Фрукт не успел ответить. Навстречу мне повалили ребята из моей группы. Первым шел Лобов, он чуть не столкнулся со мной, но отскочил в сторону, пропуская меня, и все посторонились, один за другим, как-то особенно внимательно и настороженно глядя на меня. И смотрели они тревожно, будто каждому хотелось что-то сказать мне.

Но я их опередил – не глядя ни на кого, бросил сухо, как чужой:

– Отремонтируйте этот токарный станок, а я потом проверю. Ясно?

Мальчишки хором ответили:

– Ясно!

– Ясно-то им ясно, – слышу я голос Фрукта за своей спиной, – только я им все равно разбирать станок не дам.

Я остановился и поворачиваюсь лицом к Фрукту:

– Это почему же?

– А потому. Доломают!

Ребята шумно рассаживаются за столами. Я знаю, что они не любят нового преподавателя спецтехнологии, не уважают его. Его слова должны обидеть моих парней. Я им доверял работу посложнее – справлялись. И сейчас они ждут, что я вступлюсь за них. Но я их все еще ненавижу и говорю Фрукту:

– А ведь верно! Эти архаровцы ни в чем не смыслят. Им лишь бы морду кому-нибудь начистить. Давайте-ка, Станислав Игоревич, мы сами посмотрим, что там в станке, а эти деточки пусть пока в крестики-нолики поиграют...

Я понимал, что обидел ребят. Они видят, я сейчас не хочу иметь с ними дела, даже не смотрю в их сторону. Молча включаю станок, прислушиваюсь к его гуду, проверяю одно, другое. Первым встает из-за стола и подходит ко мне Андреев.

– Может, что-нибудь с самоходом? – спрашивает он тихим голосом.

Потом подходит к станку Штифтик, за ним Лобов, оба Савельевых... Постепенно вся группа окружает станок.
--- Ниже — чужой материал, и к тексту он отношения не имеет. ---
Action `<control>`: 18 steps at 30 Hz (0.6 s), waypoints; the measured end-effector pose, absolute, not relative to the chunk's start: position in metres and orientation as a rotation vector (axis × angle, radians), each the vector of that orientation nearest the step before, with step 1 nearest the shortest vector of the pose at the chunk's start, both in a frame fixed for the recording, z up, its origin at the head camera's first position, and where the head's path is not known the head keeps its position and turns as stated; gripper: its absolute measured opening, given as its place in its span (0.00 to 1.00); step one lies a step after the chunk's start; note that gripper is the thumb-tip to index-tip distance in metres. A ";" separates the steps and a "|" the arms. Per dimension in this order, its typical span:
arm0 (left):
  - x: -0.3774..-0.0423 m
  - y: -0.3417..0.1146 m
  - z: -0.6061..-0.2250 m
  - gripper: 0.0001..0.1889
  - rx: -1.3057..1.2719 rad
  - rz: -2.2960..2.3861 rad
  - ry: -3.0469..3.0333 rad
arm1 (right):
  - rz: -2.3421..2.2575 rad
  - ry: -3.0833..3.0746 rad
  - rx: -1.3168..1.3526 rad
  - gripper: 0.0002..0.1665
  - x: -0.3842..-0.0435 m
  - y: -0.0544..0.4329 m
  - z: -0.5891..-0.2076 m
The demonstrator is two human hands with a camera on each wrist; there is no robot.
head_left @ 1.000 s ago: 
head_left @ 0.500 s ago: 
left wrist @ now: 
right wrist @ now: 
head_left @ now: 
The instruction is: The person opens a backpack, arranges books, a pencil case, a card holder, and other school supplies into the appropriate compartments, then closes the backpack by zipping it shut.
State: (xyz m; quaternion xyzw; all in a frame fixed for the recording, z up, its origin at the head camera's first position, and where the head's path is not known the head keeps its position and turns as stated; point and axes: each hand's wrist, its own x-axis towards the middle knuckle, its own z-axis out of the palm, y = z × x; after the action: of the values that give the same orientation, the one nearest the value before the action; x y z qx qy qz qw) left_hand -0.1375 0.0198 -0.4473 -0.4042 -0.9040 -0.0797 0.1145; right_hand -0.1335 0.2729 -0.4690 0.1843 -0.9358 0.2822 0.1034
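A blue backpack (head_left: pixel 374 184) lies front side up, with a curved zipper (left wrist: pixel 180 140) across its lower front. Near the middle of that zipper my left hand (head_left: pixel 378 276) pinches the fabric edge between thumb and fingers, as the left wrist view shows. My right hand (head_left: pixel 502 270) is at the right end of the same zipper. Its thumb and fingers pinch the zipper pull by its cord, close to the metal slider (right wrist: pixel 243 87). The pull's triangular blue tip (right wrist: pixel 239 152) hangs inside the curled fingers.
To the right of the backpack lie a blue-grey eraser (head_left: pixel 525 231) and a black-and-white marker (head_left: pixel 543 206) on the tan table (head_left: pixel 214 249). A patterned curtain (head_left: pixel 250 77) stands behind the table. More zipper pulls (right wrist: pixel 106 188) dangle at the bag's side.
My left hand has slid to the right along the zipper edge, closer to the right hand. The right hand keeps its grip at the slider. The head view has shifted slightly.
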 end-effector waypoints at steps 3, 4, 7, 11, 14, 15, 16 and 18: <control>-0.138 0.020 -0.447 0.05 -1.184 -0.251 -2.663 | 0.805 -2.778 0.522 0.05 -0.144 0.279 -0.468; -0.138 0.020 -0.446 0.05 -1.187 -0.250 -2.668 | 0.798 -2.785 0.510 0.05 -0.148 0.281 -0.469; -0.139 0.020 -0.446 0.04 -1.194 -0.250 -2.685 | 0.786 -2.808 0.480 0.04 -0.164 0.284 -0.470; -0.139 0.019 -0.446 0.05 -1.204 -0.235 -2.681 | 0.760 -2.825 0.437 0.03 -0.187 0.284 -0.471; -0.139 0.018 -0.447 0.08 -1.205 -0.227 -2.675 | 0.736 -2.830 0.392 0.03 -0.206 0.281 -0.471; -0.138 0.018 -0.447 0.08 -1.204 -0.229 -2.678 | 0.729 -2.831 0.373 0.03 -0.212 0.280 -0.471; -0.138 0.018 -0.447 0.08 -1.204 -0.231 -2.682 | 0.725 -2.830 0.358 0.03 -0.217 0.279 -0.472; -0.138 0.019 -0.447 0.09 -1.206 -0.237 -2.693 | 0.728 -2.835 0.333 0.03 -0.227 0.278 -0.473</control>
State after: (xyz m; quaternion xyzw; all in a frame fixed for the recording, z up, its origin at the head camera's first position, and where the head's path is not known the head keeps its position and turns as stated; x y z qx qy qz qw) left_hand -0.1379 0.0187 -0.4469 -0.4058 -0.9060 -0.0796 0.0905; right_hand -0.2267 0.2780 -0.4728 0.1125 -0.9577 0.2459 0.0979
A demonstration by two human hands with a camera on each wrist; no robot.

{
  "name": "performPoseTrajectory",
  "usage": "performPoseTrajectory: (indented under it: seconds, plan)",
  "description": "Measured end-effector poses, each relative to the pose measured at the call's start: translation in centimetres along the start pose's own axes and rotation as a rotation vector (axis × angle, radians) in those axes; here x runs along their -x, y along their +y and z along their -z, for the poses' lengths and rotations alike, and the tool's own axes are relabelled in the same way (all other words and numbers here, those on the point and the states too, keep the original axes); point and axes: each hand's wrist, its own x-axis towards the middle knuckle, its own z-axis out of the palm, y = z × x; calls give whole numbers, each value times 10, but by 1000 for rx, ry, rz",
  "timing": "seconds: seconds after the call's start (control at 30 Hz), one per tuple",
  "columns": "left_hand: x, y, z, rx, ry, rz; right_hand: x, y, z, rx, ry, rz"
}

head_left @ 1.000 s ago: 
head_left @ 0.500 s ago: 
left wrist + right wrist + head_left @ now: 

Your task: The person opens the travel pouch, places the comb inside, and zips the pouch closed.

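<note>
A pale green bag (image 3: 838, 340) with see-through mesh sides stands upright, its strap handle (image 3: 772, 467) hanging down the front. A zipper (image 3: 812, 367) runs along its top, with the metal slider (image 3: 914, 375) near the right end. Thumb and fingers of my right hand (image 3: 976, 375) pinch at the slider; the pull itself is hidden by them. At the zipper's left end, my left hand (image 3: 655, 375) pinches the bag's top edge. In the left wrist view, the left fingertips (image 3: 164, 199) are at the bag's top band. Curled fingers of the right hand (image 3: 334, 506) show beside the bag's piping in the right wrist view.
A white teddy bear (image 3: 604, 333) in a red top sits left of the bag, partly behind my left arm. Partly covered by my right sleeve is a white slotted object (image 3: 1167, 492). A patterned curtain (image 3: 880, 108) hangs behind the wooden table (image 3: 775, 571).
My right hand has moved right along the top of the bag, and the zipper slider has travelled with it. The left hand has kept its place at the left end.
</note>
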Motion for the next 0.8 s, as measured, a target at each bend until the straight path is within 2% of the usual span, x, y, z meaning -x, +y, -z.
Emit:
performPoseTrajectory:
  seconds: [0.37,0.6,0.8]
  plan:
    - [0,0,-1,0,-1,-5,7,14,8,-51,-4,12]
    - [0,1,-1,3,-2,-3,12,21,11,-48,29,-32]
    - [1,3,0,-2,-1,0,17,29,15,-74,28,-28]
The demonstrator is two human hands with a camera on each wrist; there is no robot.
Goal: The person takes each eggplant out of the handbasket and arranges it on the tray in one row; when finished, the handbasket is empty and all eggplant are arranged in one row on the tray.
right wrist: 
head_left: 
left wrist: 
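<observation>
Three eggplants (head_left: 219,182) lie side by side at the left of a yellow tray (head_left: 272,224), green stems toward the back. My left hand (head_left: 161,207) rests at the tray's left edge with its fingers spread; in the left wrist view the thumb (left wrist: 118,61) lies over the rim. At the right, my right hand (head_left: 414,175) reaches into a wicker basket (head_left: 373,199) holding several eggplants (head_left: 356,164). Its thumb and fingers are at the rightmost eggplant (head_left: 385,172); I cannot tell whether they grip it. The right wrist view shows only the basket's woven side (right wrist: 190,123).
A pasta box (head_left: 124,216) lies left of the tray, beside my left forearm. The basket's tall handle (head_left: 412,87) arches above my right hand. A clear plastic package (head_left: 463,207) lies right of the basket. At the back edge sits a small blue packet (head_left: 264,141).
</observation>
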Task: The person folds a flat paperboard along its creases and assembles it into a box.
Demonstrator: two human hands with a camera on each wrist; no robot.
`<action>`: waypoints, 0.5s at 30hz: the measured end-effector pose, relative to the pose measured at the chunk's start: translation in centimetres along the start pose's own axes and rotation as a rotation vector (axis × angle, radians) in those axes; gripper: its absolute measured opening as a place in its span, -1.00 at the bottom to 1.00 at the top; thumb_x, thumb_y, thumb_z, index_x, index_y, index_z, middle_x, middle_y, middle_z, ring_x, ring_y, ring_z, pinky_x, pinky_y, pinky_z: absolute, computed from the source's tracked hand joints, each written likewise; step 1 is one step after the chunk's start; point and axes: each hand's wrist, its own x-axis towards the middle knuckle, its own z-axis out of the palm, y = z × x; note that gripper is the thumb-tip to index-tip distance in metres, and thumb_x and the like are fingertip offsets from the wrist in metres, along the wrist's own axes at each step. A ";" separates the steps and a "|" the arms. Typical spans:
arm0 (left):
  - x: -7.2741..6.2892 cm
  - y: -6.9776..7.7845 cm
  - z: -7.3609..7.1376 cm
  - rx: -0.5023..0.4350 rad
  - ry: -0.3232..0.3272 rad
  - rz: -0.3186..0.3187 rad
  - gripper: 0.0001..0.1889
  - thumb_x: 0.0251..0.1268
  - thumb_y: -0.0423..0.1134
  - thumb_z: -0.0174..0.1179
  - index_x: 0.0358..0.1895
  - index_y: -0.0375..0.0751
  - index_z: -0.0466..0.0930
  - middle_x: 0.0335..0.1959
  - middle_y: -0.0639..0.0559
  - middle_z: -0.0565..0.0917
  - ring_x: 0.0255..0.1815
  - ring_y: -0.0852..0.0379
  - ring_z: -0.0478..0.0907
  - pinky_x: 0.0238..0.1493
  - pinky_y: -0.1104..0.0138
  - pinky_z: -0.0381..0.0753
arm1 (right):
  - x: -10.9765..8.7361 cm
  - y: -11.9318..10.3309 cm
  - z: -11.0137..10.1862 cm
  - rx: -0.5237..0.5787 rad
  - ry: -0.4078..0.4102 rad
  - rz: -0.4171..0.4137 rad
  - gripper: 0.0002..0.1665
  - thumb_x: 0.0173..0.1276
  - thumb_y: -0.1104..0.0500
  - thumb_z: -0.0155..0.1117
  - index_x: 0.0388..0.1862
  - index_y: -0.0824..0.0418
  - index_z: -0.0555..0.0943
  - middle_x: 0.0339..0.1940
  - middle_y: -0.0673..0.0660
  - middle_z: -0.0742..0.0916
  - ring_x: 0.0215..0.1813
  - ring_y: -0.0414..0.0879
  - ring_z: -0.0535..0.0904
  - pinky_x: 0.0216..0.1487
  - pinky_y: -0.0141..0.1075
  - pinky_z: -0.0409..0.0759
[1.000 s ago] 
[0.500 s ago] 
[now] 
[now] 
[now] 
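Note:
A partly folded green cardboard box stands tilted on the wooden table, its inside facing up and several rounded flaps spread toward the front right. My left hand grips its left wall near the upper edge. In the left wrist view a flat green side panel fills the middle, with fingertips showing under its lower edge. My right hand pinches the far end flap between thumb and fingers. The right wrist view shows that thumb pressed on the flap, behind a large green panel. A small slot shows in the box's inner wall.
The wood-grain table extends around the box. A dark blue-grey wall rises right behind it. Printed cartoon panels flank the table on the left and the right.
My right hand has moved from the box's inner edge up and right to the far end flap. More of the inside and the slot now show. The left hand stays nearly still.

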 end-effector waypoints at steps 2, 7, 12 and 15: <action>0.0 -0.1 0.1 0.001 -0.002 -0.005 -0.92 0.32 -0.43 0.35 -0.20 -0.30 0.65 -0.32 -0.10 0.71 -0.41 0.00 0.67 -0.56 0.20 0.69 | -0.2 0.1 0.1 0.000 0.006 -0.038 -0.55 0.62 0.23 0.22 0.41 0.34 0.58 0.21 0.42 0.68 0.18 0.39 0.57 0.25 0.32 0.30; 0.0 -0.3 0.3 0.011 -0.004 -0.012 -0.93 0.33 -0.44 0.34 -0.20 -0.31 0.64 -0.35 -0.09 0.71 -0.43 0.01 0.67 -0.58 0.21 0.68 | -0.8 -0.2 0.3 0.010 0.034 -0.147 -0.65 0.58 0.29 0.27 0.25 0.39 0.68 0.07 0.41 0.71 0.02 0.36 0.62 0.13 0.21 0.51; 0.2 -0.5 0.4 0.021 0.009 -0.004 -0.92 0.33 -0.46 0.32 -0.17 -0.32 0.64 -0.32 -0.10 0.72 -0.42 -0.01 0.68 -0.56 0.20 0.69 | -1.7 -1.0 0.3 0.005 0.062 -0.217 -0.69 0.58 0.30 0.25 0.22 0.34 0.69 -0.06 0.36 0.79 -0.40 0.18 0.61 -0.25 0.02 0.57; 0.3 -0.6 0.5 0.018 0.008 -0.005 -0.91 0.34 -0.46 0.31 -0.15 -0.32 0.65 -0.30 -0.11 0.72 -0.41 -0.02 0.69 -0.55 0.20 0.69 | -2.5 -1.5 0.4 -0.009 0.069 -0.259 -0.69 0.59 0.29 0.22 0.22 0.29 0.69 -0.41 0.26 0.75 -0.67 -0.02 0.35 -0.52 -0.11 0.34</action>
Морды у всех виноватые.

– А вы червяк посмотрите, – робко советует Савельев-старший.

«Близко, близко, – думаю я. – А ну-ка, кумекайте».

– А может быть, там что-нибудь с этим, ну, как его... – тужится и не может вспомнить, и никогда не вспомнит ленивый, сонный толстяк Савельев-младший...

Я молча работаю, никому не отвечаю, ни на кого не смотрю, будто знать их не хочу.

– Ну ясно, скорости! – вдруг вскрикивает Лобов и, хлопнув Савельева-младшего по макушке, восторженно вопит, будто открыл Америку: – У вас не переключается со второй на третью! Или здесь где-нибудь поближе рвануло стопор!

«Молодец, Лобешник, – думаю я. – Толковый будет ремонтник». И сразу на сердце теплеет, и нет уже былого раздражения, и нет уже злобы на ребят. Но я еще говорю сухо и сурово:

– Ты, Лобов, догадался, ты и справляйся. А вы ему помогите! – и отошел от станка, по-прежнему ни на кого не глядя.

Но ребята сразу почувствовали, что я на них уже не сержусь. С каким жаром они взялись за работу! Каждый старается перещеголять другого. Каждый подает советы. Каждый хочет все сделать сам. А я сажусь на стул и, пользуясь тем, что все их внимание устремлено на станок, поглядываю на них, и на сердце теплеет и теплеет.

Черт знает, чего в них больше: хорошего или плохого? Сколько в их душах живет всякого: от нервного, замкнутого и угрюмого – до полной, совершенной чистоты и раскрытости, до полной беззащитности и неуверенности в себе.

Я оставил ребят и вышел из кабинета.